El diseño del resort busca integrarse con el entorno, utilizando materiales locales y reduciendo el impacto ambiental. Pero más allá del discurso, lo interesante es cómo lograron mantener el estándar de lujo sin sacrificar esa conexión con la naturaleza.
Con esta apertura, Colombia elevó su perfil en el turismo de playa. Ya no se trataba solo de Cartagena como destino histórico, sino de competir con lugares como Cancún o Punta Cana en términos de experiencia integral.
Barú dejó de ser un secreto para convertirse en vitrina.
El poder de una marca que no deja de ganar con sus hoteles
El éxito de Sofitel en Colombia no es producto del azar. La cadena ha sabido construir una estrategia donde cada hotel cumple un rol específico, pero todos aportan a una narrativa común: la del lujo con identidad.
Su presencia constante en los World Travel Awards responde a esa coherencia. No se trata únicamente de instalaciones o servicios, sino de cómo logran interpretar el lugar donde están.

Además, han entendido algo clave en el negocio del turismo: la marca país también se construye desde lo privado. Sus hoteles no compiten entre sí; se complementan. Cartagena atrae por su historia, Bogotá por su dinamismo y Barú por su naturaleza.
Esa articulación ha permitido que Colombia se posicione como un destino diverso, capaz de ofrecer experiencias distintas bajo un mismo estándar de calidad.
El cierre: el legado de Sofitel que se sigue escribiendo
Sofitel no solo administra hoteles; construye relatos. En Colombia, ese relato se escribe entre piedras coloniales, avenidas urbanas y playas caribeñas. Es una narrativa donde Francia no llega a imponer, sino a dialogar con lo local.
Desde los pasillos del Santa Clara hasta las habitaciones frente al mar en Barú, la marca ha demostrado que el lujo puede tener múltiples formas, siempre que mantenga coherencia y autenticidad.

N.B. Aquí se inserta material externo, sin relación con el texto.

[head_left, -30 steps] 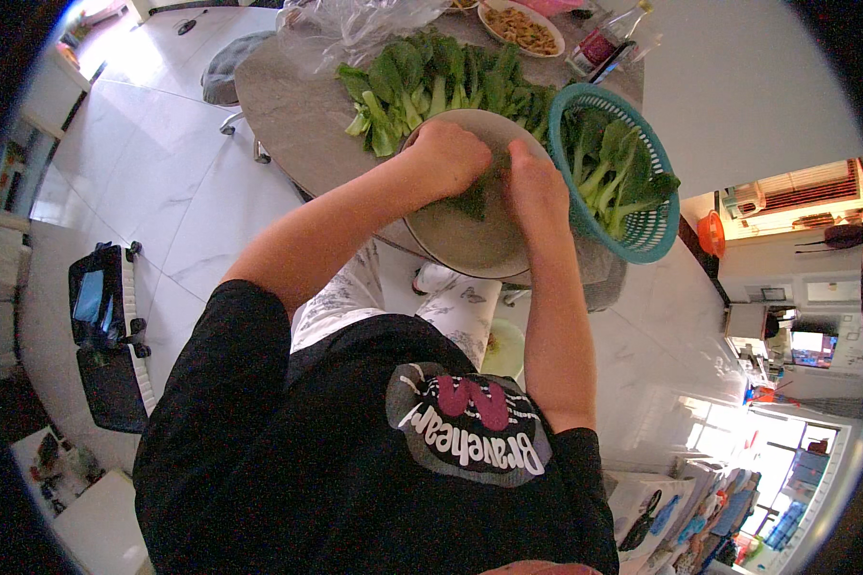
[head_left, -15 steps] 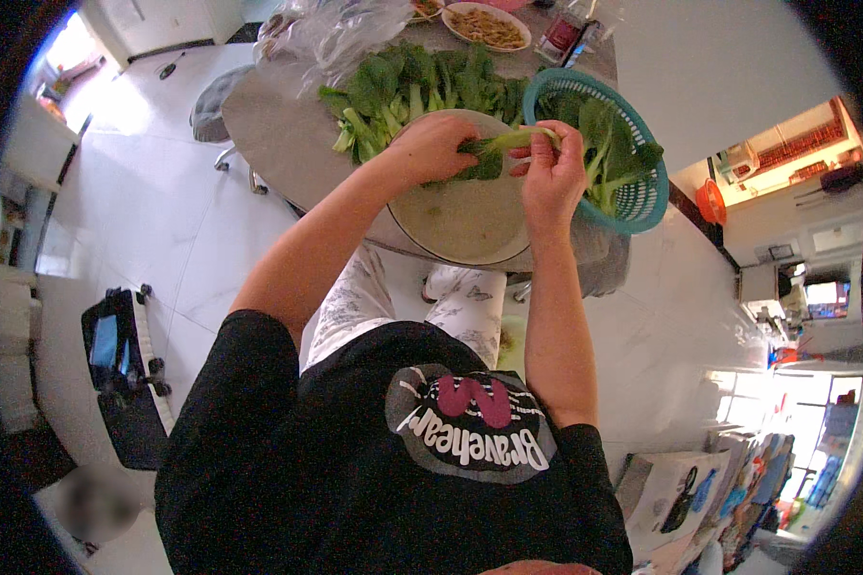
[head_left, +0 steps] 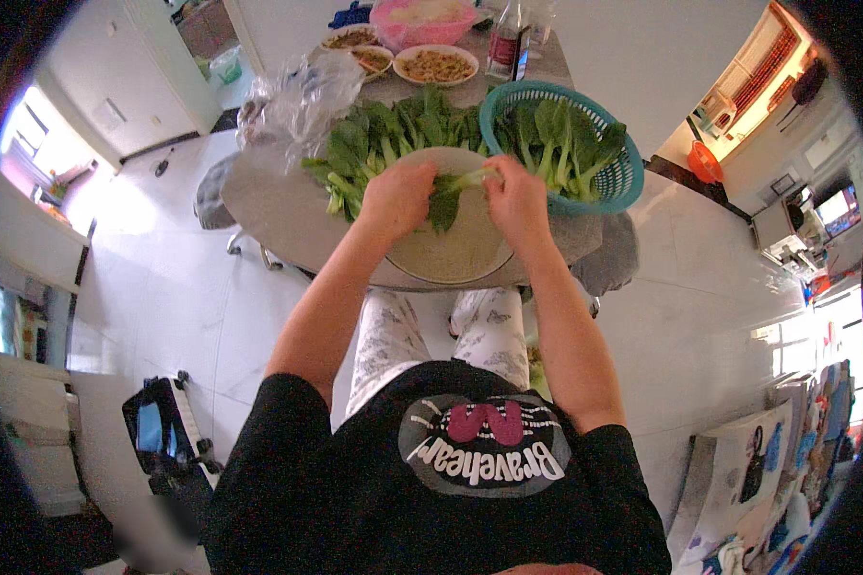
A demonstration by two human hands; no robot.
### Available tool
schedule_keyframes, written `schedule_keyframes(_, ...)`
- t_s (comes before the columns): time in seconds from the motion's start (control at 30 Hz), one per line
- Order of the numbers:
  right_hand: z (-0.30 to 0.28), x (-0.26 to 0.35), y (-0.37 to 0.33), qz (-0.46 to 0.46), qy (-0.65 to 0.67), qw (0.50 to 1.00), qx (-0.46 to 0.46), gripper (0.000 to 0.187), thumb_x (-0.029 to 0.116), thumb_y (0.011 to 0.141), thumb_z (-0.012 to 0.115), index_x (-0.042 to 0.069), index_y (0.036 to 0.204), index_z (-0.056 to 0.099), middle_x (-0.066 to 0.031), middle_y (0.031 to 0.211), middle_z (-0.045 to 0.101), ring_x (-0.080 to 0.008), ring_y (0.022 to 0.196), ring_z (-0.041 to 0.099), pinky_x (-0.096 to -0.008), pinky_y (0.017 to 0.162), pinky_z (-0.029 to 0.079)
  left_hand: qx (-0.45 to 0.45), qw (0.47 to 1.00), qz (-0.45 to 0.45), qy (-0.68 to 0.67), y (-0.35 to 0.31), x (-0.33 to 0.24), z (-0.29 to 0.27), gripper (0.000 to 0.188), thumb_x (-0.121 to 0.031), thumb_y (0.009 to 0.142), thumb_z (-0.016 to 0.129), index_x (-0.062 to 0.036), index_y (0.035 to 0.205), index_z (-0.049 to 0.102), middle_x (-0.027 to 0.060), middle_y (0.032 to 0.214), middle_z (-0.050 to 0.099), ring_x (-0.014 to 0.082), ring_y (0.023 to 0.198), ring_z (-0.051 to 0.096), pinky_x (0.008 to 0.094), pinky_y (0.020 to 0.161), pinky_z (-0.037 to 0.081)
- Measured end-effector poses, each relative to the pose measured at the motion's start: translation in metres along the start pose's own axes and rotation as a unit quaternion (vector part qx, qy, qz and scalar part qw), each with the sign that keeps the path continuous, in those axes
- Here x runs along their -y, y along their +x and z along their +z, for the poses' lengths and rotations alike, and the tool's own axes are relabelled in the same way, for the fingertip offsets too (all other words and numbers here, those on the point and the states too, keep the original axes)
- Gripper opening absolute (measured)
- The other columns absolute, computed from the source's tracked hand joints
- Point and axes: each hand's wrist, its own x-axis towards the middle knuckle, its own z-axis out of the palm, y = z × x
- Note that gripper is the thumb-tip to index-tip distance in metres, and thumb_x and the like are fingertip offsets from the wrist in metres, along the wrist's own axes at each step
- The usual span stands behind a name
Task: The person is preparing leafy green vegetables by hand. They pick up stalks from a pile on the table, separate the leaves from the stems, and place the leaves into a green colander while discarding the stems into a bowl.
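Note:
Between my two hands stretches a leafy green vegetable (head_left: 448, 203), its leaves hanging down and its pale stem pointing right. My left hand (head_left: 399, 199) is closed on the leafy end, while the fingertips of my right hand (head_left: 518, 203) pinch the stem end. Both hands are over a round, pale, shallow vessel (head_left: 451, 257) at the table's near edge. Just beyond it lies a pile of leafy greens (head_left: 388, 134). More greens (head_left: 561, 144) sit in a blue-green plastic basket (head_left: 625, 195) to the right of my right hand.
Crumpled clear plastic bags (head_left: 302, 101) lie at the table's left. Farther back are a plate of food (head_left: 436, 65), a pink bowl (head_left: 422, 24) and a clear bottle (head_left: 504, 43). A grey stool (head_left: 216, 192) stands left of the table (head_left: 273, 201).
The view has tilted up, showing more of the table's far side. My hands still hold the vegetable, and its leaves now droop lower over the vessel.

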Motion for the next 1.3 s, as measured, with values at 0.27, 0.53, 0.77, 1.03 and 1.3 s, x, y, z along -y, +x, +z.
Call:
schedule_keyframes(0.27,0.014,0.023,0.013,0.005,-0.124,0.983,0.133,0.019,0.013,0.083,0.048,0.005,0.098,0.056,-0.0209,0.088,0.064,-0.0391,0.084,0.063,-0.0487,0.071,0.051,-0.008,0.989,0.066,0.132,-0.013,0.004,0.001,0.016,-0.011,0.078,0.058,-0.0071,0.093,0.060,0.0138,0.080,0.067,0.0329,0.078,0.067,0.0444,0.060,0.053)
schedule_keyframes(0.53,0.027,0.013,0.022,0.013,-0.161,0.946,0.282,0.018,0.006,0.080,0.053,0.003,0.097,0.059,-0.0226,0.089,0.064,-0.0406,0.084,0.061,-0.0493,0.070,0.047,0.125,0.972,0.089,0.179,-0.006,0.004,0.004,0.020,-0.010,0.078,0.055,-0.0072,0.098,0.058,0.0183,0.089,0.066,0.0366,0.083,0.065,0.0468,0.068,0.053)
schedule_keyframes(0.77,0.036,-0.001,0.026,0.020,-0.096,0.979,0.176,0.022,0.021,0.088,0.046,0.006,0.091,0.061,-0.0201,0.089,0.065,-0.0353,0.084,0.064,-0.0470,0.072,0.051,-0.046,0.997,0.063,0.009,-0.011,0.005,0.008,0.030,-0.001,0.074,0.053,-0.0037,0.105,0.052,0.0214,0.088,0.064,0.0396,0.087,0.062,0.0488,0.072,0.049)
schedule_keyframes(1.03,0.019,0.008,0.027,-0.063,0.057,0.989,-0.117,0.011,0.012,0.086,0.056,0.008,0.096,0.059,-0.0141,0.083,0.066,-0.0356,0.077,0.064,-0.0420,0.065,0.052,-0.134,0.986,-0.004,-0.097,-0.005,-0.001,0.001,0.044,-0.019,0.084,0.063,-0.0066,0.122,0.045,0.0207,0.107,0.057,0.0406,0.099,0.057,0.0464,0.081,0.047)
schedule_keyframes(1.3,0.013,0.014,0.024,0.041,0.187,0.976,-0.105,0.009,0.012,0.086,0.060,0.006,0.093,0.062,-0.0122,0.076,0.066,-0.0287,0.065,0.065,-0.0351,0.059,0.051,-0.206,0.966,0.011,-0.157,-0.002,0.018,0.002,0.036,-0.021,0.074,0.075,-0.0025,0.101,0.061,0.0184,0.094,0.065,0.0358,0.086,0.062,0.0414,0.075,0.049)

Hoy, mientras sigue compitiendo por mantenerse en la cima del turismo de lujo en la región, su mayor logro parece ser otro: haber entendido que el verdadero valor no está en replicar un modelo, sino en adaptarlo.
En ese equilibrio entre elegancia europea y esencia colombiana, Sofitel encontró su fórmula. Y en el país, esa fórmula no solo funcionó: se convirtió en referente.